Side-lying Leg Lifts
Wearing ankle weights above the knee, lie on your left side, legs straight and together, with your left arm supporting your head. Keeping your right foot flexed and your body straight, slowly lift your right leg to about shoulder height, then slowly lower. Repeat with your left leg.
Inner-thigh Leg Lifts
Wearing ankle weights above the knee, lie on your left side, slightly back on your butt. Bend your right leg and place it behind your left leg with your right foot flat on the floor and your left leg straight. Support your head with your left arm. Slowly lift your left leg about 3 to 5 inches, then lower. Repeat with your right leg.
Using a chair or wall for balance, stand with your feet about hip width apart, toes straight ahead. Slowly lift your heels off the floor, rising up onto your toes. Hold, then slowly lower.
Sit with your back against a wall, left leg straight and right leg bent with your foot flat on the floor. Slowly raise your left leg straight up about 12 inches off the floor. Hold, then slowly lower. Repeat with your right leg.
Short-Arc Knee Extensions
In the same starting position as the straight-leg raises, put a ball (about the size of a basketball) under your left knee so that your leg is bent. Slowly straighten your leg. Hold, then slowly lower. Repeat with your right leg.
Lie on your back with your left leg flat on the floor. Loop a towel or rope around your right foot and pull your leg as far as comfortable toward your chest, while keeping a slight bend at the knee.
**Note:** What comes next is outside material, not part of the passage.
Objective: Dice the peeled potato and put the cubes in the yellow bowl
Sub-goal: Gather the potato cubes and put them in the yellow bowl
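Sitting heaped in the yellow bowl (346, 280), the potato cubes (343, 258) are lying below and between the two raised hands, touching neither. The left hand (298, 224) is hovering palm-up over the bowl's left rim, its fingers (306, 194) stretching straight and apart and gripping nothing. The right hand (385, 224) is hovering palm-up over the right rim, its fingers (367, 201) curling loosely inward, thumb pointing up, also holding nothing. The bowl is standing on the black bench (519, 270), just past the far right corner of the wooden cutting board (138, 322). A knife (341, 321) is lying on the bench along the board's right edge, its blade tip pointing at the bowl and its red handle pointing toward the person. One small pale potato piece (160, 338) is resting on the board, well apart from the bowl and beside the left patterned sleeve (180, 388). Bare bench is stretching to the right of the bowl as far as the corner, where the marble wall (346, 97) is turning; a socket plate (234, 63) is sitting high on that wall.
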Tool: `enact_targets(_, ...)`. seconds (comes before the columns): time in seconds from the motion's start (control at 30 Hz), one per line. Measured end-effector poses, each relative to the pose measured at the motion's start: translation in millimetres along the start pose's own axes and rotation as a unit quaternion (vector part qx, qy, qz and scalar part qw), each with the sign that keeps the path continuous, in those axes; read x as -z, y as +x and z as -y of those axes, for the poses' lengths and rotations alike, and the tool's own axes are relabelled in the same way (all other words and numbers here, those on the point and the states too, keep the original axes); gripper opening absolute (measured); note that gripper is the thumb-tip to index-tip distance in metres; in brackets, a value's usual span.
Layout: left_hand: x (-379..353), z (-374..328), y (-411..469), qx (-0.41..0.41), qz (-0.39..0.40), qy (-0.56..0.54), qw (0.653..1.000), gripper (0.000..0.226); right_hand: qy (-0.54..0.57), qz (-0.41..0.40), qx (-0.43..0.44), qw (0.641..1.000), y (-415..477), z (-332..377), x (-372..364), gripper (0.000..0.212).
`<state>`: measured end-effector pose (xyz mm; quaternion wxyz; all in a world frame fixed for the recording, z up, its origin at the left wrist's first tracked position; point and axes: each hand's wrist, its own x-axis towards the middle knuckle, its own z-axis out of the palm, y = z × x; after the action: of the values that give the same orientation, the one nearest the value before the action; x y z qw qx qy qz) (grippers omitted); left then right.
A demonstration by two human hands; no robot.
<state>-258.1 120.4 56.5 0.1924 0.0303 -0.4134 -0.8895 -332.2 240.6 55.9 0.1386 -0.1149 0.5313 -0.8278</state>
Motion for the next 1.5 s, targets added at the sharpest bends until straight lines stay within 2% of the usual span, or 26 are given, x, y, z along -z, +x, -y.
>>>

Keep your back pressed to the floor throughout the stretch. Hold for 10 to 30 seconds and then release. Repeat three or four times with each leg. Do this stretch five or six times a week.
SORENESS OR PAIN?
WHAT IS THE DIFFERENCE BETWEEN
SORENESS AND PAIN?
Being able to figure out the difference between soreness and pain is key to identifying injuries early. To a degree, soreness is expected with any kind of fitness routine, especially in the early phases of a new program. Delayed onset muscle soreness (DOMS) is a very common soreness to experience and is not a sign of injury. This is a soreness that typically sets in 24-48 hours after a new or more difficult workout. As the name implies, it is soreness in the muscles that were targeted by a specific exercise. This soreness will subside gradually, but progressively over the course of a week, and stretching and low level activity like a bike will also help alleviate the soreness.
Pain, on the other hand, is a sensation that is more indicative of trauma to a joint or muscle. The sensation if typically more sharp in nature and directed to a more specific spot compared to a gernalized area as in DOMS. Pain needs to be addressed immediately. When experienced during a workout, sometimes just altering your form in the exercise can help or by using a lighter weight. Tell your coach immediately and he/she can help you with altering your exercise to avoid the pain. If you experience pain for longer than a week or two, then this is where Physical Therapy can be helpful. Addressing “Pain” conditions early are key to avoiding missing fitness workouts for long periods of time.